16. Screw the cartridge into the hole he just drilled and tapped. Then open the throttle, tighten the cartridge using a 7/16” wrench; then loosen the cartridge until the throttle snaps back. This is the correct setting.
17. After putting blue Loctite on the shoulder screw, slip the handle spring onto the shoulder screw. Then insert the shoulder screw assembly in the handle and attach the handle assembly to the cartridge using a small flat-bladed screwdriver.
TIPS AND TRICKS
If you’re having a tough time moving the throttle cable boots, spray a little WD-40 inside them and then twist them down and off the cable adjusters.
The supplied drill jig assembly, from the bottom up, goes onto the bottom switch housing like this: ¼” bolt, washer, jig block, spacer, switch housing, washer, and ¼” nut through the front throttle cable hole. The back hole on the jig is the alignment pin, which goes through the throttle adjuster screw hole. When removing the throttle cables, turn the throttle wide open to move the front (accelerator) cable. Then grab the cable as you return the throttle to idle in order to get the slack you need to remove the cable from the throttle grip.

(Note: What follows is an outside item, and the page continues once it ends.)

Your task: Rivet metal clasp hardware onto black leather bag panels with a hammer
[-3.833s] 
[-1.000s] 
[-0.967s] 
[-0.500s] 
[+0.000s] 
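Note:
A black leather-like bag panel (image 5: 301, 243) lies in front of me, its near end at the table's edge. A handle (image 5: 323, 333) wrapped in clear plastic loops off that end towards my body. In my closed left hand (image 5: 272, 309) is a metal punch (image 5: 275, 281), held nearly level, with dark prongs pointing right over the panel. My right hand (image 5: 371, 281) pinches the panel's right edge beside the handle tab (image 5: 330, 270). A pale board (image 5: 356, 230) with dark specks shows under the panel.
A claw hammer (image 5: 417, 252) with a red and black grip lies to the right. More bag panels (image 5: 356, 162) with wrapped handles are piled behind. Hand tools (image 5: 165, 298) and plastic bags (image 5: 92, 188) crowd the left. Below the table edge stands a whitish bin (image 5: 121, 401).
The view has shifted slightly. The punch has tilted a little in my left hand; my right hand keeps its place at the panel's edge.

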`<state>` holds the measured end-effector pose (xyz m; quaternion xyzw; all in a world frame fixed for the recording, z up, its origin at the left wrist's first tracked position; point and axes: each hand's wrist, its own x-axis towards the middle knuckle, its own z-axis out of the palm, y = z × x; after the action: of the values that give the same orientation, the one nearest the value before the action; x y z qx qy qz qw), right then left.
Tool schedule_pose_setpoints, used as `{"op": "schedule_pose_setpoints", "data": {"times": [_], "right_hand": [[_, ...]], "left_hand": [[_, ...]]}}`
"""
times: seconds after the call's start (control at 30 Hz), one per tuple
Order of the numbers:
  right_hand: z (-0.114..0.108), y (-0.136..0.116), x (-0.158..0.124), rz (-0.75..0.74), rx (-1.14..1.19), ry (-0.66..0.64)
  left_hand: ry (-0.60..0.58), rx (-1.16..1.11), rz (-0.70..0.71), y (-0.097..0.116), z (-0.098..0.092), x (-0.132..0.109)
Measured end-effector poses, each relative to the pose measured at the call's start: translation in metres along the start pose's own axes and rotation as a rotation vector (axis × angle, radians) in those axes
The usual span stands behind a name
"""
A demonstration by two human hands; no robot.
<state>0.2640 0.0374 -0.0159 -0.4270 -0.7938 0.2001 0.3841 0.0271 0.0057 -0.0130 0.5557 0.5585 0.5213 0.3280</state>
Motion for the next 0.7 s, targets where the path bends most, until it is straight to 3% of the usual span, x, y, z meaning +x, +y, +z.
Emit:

After you re-adjust the cables and close up the housing, check your adjustments by rolling the throttle open and then letting it snap closed a few times to make sure its operation is smooth and there are no tight spots.
This season, bike runs are going to kick off from all over the country. Numerous riders will be partying for a week of celebration all expressing their passion for bikes. There will be many tales and building tips to recommend with new friends as you ride the days the time in while in the bike runs. Make sure you travel safe and slip on the necessary safety equipment such as carbon fiber helmets. Have a great time and have a wonderful run.